The Nicholls paper1 studied how to evaluate two essential aspects of virtual screening: experimental design and performance metrics. First the author claimed that for any prediction study, four elements to be evaluate:
- whether it is well designed
- what metrics are used for evaluation
- significance, or error analysis
- whether the results are particular or general
He pointed out that virtual screening research lack of adequate consideration on any of these issues, but he expected the situation will be better as people became more educated in these issues. The author then discussed the experimental design evaluation. First he discussed how to choose decoys, which is a type of intensive properties, when designing a retrospective screen. He listed four types of decoy sets: universal, drug-like, mimetic and modeled. Universal decoys are any compounds available to be physically screened, drug-like decoys are drug like compounds, and mimetic decoys are similar decoys while modeled decoys are specific to methods and models. He suggests to use a decoys set that contain all the above categories with careful labeling of individual intent.

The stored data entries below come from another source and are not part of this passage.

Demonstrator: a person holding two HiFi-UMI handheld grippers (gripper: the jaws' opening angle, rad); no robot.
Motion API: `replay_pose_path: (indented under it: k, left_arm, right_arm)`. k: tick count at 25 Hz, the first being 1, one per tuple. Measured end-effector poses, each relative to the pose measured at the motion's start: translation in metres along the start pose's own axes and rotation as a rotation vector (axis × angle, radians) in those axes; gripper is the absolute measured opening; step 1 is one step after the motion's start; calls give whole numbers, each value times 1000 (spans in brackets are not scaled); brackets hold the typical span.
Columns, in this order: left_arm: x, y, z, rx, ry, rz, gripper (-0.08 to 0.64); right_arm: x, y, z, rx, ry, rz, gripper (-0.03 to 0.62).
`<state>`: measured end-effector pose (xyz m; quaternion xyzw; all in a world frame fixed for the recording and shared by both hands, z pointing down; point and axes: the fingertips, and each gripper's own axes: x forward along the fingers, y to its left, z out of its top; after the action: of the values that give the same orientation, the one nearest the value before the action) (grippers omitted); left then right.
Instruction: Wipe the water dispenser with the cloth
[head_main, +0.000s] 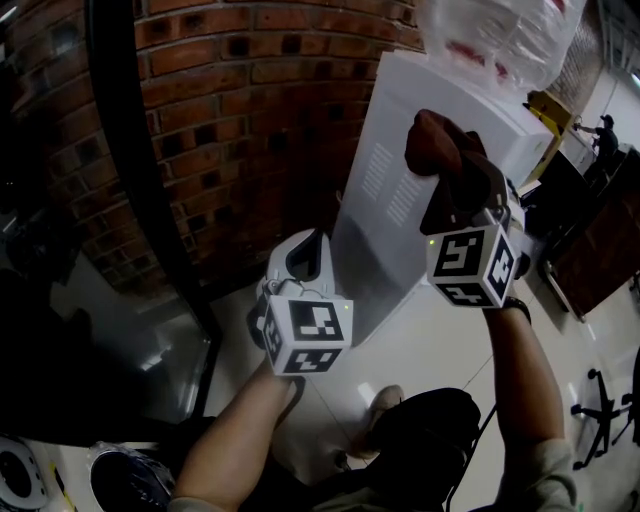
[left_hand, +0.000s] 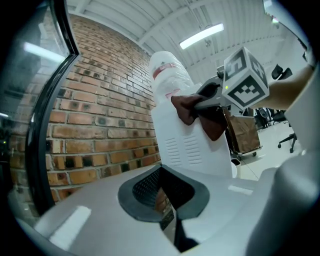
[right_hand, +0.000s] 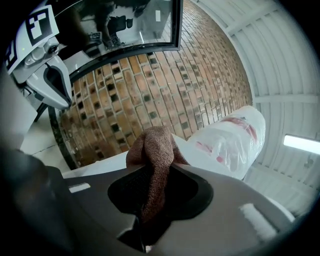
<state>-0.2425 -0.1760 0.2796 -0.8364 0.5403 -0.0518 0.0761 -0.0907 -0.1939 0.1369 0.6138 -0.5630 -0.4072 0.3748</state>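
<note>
- Two grippers are in your hands, each pointing level toward the appliance ahead.
- Your left gripper (left_hand: 162, 189) sits lower and nearer to you. Its jaws are drawn together with only a thin slit between the dark pads, and nothing is between them. It hangs short of the appliance, touching nothing.
- Your right gripper (right_hand: 154, 172) is higher and farther forward. Its jaws are nearly closed, and its pads pinch a fold of the brown cloth (right_hand: 155, 145). One bunch of cloth stands out ahead of the jaw tips; the rest trails back between the jaws.
- In the left gripper view, the cloth lies against the white side panel of the water dispenser (left_hand: 200, 150), near the panel's top edge and above the two columns of vent slots (left_hand: 182, 150).
- The dispenser stands on a pale tiled floor (head_main: 420, 350), close to the brick wall (head_main: 260, 100).
- A clear water bottle (left_hand: 167, 75) with red print sits on top of the dispenser.
- A black-framed glass panel (head_main: 140, 170) adjoins the wall on your left.
- Office chairs (left_hand: 280, 125) stand well beyond the dispenser.
</note>
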Motion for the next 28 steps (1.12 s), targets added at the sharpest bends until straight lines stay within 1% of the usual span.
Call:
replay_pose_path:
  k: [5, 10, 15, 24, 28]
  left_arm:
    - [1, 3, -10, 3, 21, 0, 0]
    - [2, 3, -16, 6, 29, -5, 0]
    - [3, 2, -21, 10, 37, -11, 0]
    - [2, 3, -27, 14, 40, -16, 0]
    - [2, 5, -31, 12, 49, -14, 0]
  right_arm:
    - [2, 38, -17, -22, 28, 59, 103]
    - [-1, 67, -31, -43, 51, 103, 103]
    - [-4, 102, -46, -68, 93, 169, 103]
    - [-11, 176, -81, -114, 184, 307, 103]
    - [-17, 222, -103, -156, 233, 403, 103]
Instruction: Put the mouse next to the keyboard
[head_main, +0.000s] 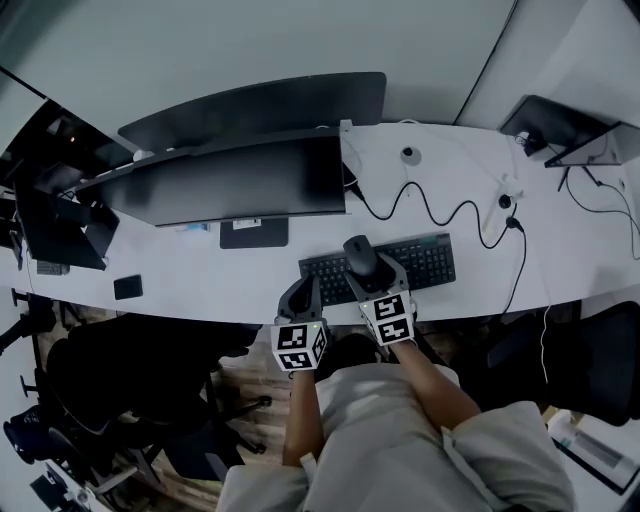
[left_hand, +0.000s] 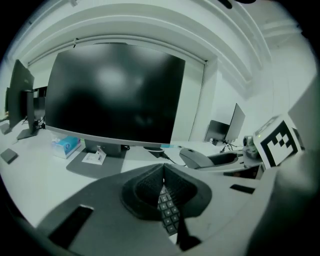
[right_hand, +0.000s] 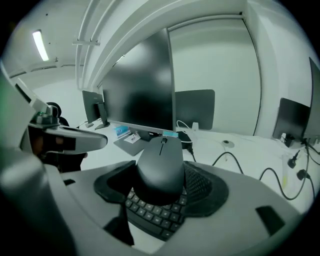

For extensive properties, the author first pointed out several points based on quantitative analysis, 1. the number of actives are important, but the number of inactives are not, when calculating properties of a single system. 2. when testing a method against other methods with 95% confidence level, the number of systems required is very large. 3. the number of actives per target doesn’t need to be large. He then discussed the importance of the study of correlations between methods. He discussed several metrics for evaluating the performance of an experimental design: AUC, ROC, BedRoc. He showed that none of these methods could perfectly solve recognition problem. However, he also pointed out that BedRoc is a better method comparing to the others. 1. Nicholls, A. What do we know and when do we know it? Journal of Computer-Aided Molecular Design 22, 239-255(2008).